ムギ
プラティナはパスなど眼中にないかのようにゴールに迫る。
おそらく、先日と同じように俺たちに絶望を与えるためにわざとそうしているのだろう。
それが命取りだ。
プラティナの身体能力には、なかなかついていけない。
なら、ついていかなければいい。
もっと正確に言うなら、ボール奪取よりシュートコースを限定する事に専念するのだ。
これは、キーパーであるムギの提案だった。
「ふっふっふ……私も何の策も無く5点も取られたわけじゃないよ。相手の癖を分析してたのだ! じゃーん! ぷわぷわぷわ!」
とは本人の談。
自分の口によるファンファーレは完全にスベっていたが、その言葉を信じることにした。
なぜなら、ムギはうちで最もレベルの高い選手だからだ。
カテナチオを選択していたカーネイションは、逆に言えばそれだけ攻められ続けたわけだ。

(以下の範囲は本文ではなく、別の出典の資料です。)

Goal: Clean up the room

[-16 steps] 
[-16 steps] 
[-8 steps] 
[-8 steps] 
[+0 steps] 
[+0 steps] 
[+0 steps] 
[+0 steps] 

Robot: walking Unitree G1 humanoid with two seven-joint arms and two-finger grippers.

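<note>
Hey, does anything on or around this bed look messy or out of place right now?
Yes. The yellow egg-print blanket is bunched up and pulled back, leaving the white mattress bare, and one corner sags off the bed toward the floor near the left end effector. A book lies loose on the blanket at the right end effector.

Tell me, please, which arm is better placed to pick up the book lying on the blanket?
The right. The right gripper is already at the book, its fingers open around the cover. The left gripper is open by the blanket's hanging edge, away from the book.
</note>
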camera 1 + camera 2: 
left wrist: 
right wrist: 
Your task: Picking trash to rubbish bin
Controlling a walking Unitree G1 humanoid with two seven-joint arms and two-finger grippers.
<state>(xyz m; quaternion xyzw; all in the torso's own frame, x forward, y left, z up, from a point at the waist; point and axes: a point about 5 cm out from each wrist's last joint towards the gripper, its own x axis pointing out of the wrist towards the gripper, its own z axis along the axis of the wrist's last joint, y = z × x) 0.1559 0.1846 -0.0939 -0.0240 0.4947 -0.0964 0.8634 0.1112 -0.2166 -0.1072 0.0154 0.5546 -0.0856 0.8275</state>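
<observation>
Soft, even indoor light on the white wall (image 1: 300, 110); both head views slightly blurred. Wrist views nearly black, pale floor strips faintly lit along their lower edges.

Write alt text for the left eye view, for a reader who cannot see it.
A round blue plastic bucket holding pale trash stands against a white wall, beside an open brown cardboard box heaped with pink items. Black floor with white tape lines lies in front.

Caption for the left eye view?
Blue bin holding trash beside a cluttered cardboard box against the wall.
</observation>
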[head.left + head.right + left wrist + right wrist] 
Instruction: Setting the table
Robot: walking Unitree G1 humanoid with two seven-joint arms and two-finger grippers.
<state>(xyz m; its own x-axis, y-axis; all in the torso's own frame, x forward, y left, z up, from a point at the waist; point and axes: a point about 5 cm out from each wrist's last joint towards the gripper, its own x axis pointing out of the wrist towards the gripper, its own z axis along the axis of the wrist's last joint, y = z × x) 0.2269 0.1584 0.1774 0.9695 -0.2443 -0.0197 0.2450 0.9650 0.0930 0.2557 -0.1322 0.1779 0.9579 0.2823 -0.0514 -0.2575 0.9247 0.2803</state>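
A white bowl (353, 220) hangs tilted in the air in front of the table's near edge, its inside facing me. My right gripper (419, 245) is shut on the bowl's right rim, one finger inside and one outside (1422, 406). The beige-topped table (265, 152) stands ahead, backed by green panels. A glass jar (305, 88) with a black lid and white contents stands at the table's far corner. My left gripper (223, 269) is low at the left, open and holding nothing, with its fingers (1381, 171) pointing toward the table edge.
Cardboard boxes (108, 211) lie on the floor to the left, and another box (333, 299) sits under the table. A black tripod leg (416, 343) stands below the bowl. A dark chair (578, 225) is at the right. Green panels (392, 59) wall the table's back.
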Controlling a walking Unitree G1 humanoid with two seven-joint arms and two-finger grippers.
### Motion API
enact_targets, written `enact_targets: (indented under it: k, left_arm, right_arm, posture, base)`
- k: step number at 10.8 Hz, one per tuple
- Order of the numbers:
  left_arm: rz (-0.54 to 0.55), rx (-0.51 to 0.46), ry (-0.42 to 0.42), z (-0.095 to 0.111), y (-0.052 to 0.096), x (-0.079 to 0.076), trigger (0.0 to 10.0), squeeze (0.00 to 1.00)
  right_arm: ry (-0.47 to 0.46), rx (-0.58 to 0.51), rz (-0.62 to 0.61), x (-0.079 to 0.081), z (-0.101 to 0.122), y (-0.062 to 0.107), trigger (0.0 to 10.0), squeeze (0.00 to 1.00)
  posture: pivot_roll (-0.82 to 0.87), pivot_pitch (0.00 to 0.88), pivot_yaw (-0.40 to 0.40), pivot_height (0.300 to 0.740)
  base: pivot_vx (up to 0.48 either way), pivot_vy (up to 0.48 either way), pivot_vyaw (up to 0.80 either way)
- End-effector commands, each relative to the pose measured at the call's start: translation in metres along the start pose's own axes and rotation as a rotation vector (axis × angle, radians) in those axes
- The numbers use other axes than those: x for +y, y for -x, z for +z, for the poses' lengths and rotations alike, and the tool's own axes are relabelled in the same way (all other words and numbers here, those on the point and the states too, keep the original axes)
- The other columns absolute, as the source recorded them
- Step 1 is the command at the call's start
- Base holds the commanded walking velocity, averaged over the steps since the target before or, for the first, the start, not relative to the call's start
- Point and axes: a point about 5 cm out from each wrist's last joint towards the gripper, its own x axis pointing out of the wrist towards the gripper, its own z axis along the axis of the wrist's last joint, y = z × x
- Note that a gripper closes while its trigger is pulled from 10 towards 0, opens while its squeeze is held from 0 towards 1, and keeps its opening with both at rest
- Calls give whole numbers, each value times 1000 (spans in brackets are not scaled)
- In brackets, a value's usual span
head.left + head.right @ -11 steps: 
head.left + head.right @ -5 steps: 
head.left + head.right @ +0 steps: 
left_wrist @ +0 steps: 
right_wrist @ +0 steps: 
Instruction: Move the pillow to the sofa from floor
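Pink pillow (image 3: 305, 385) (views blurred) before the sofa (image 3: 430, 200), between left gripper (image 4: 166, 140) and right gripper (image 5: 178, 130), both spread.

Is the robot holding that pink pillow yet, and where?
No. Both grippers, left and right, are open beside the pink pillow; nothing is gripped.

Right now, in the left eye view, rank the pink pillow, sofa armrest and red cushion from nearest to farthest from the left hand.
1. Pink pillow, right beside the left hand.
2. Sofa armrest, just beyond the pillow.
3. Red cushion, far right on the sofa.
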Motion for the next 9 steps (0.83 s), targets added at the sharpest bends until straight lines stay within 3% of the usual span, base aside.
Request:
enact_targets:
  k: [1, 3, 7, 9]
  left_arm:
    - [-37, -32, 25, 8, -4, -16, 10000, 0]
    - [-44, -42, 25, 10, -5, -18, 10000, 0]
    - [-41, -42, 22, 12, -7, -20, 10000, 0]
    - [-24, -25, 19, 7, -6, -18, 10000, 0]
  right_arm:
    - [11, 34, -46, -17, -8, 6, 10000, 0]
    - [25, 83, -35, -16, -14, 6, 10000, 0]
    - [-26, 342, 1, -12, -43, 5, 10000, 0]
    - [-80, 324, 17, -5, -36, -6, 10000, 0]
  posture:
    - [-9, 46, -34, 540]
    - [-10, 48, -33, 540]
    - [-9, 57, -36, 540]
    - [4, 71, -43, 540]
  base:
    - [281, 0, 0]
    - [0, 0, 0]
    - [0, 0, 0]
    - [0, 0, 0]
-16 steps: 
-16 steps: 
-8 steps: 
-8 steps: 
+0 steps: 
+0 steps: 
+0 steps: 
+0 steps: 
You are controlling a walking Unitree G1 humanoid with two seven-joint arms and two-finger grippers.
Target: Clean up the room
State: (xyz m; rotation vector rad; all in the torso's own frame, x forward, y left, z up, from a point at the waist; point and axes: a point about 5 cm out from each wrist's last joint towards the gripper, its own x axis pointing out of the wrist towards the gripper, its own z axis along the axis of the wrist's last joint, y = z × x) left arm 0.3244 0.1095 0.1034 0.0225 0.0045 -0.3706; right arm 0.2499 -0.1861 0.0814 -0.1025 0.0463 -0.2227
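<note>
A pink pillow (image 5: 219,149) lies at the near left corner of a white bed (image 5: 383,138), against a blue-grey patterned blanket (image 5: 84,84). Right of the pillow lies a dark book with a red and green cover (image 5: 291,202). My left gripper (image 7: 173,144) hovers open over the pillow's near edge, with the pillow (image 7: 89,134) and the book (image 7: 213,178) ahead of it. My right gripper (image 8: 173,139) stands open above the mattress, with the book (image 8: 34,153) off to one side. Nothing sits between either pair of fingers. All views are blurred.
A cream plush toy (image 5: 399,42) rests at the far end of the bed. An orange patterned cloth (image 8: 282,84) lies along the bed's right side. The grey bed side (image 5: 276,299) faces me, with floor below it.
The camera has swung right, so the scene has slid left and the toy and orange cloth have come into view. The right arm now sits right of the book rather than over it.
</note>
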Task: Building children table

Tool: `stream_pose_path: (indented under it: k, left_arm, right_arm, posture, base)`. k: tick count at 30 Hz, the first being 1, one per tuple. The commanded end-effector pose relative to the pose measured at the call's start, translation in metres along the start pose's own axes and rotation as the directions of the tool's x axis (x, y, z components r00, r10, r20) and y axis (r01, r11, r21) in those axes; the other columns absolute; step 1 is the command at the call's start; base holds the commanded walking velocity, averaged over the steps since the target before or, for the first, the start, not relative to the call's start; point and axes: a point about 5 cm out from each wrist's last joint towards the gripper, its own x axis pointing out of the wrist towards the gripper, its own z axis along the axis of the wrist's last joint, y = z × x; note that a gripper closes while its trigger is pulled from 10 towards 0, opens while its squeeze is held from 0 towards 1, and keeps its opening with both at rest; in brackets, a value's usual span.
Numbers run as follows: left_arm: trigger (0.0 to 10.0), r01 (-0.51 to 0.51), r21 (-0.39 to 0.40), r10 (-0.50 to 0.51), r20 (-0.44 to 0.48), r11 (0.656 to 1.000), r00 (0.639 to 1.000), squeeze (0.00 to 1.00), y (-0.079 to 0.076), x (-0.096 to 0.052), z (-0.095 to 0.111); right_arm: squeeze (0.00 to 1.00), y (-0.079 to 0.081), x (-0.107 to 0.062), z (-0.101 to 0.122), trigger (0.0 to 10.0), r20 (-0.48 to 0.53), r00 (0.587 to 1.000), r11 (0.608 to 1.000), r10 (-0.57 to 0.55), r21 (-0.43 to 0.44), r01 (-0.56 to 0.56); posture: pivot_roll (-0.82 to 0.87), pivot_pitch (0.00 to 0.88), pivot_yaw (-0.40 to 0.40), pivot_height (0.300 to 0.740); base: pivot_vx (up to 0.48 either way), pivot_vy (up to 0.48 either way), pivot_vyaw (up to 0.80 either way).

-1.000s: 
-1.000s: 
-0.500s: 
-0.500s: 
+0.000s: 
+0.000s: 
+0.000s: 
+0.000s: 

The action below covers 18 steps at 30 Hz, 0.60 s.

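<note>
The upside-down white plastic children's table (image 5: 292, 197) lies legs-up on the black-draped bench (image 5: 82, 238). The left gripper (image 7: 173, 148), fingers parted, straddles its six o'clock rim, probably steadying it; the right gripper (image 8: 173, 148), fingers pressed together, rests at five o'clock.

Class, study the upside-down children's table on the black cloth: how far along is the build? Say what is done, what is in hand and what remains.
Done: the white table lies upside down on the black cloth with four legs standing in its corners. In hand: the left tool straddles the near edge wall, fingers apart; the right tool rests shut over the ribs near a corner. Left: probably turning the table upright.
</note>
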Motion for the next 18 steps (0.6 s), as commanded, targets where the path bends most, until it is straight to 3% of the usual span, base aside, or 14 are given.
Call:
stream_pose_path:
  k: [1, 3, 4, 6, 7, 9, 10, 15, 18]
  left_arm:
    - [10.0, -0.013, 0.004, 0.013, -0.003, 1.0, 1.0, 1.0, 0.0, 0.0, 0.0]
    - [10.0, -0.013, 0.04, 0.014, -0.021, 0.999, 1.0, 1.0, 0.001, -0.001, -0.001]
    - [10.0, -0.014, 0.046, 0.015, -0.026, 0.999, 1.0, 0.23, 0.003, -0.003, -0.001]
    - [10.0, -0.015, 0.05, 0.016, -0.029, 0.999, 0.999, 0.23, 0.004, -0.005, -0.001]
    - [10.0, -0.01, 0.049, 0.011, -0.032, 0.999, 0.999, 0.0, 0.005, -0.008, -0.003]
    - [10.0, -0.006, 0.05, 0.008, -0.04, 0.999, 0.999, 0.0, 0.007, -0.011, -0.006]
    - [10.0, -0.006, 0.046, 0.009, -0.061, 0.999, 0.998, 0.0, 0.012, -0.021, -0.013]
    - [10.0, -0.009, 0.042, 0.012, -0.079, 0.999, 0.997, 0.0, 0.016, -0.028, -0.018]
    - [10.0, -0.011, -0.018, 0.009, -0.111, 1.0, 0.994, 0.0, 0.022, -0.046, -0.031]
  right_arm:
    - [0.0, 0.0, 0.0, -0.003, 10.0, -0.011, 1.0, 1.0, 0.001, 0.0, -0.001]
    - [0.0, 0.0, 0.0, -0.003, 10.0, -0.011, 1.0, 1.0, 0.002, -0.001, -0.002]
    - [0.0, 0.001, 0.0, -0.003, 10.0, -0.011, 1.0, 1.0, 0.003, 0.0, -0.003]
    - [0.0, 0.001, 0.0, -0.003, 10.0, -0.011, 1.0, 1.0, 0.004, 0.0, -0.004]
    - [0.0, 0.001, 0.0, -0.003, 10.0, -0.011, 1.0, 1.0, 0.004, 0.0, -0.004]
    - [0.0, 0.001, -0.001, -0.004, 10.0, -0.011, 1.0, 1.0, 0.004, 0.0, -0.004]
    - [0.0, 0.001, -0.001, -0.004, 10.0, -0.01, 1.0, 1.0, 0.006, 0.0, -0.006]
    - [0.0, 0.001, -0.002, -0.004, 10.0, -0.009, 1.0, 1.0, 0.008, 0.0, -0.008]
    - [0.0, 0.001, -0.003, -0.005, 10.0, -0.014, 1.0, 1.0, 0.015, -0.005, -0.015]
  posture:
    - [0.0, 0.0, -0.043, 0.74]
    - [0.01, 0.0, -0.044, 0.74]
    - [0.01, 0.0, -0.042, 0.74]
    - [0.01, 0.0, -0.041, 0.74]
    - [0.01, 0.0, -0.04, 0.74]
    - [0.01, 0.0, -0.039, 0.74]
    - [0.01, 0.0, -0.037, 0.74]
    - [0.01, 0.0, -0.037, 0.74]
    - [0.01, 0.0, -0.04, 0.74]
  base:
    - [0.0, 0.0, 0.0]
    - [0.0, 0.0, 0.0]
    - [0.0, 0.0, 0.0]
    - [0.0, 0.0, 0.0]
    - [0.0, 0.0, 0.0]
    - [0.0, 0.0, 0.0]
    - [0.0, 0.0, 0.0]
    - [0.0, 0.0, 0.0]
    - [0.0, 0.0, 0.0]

だからこそ、シュートの猛威に晒され続けたムギのセービング能力は高い。
失点は多いが、それは多くの場合相手のシュートが男子なみだからであり、それですら反応は出来ている。
「行きますわよ!」
プラティナはDFの合間を縫うように豪快なミドルを放った。
が――
「読めてるよっ!」
それはキーパー正面。
ムギは両手でがっちりとキャッチした。
「ふん……!」
眉をひそめて悔しそうな様子のプラティナ。
シュートコースはDFにカバーされているので、本人が気付いているかいないかはわからないが、あれは『打った』んじゃない。『打たされた』のだ。
これで、チームの肩の力が抜けたように感じる。
戦術を考え、練習に練習を重ねても、先日のプラティナ一人にいいようにやられた記憶は残っている。
だが、今日はさっそくそのシュートを止めたのだ。
それはチームの自信になる。
ムギのセービングを信用するなら、DFは『シュートコースを限定するだけ』でいい。
この割り切りが、個の力に対抗する武器になる。
個に個で対応して深追いして振り切られる方が最悪なのだ。
「落とさないんだZE!」
ふんすふんすと鼻を鳴らすムギ。
綺麗なんだからそういう事しなければいいのに……残念美人である。
ともあれ、彼女はこれまでの失点の多さから、どうしても緊張感と言おうか、死んでも失点させないという意識は希薄になっていた。
そこで、ボールを爆弾と思うようにとのアドバイスの元、徹底的なキャッチング練習をこれまで行ってきた。
キャッチできればごっつぁんゴールも防げる。
同時に、こちらの攻撃ターンも始められるのだ。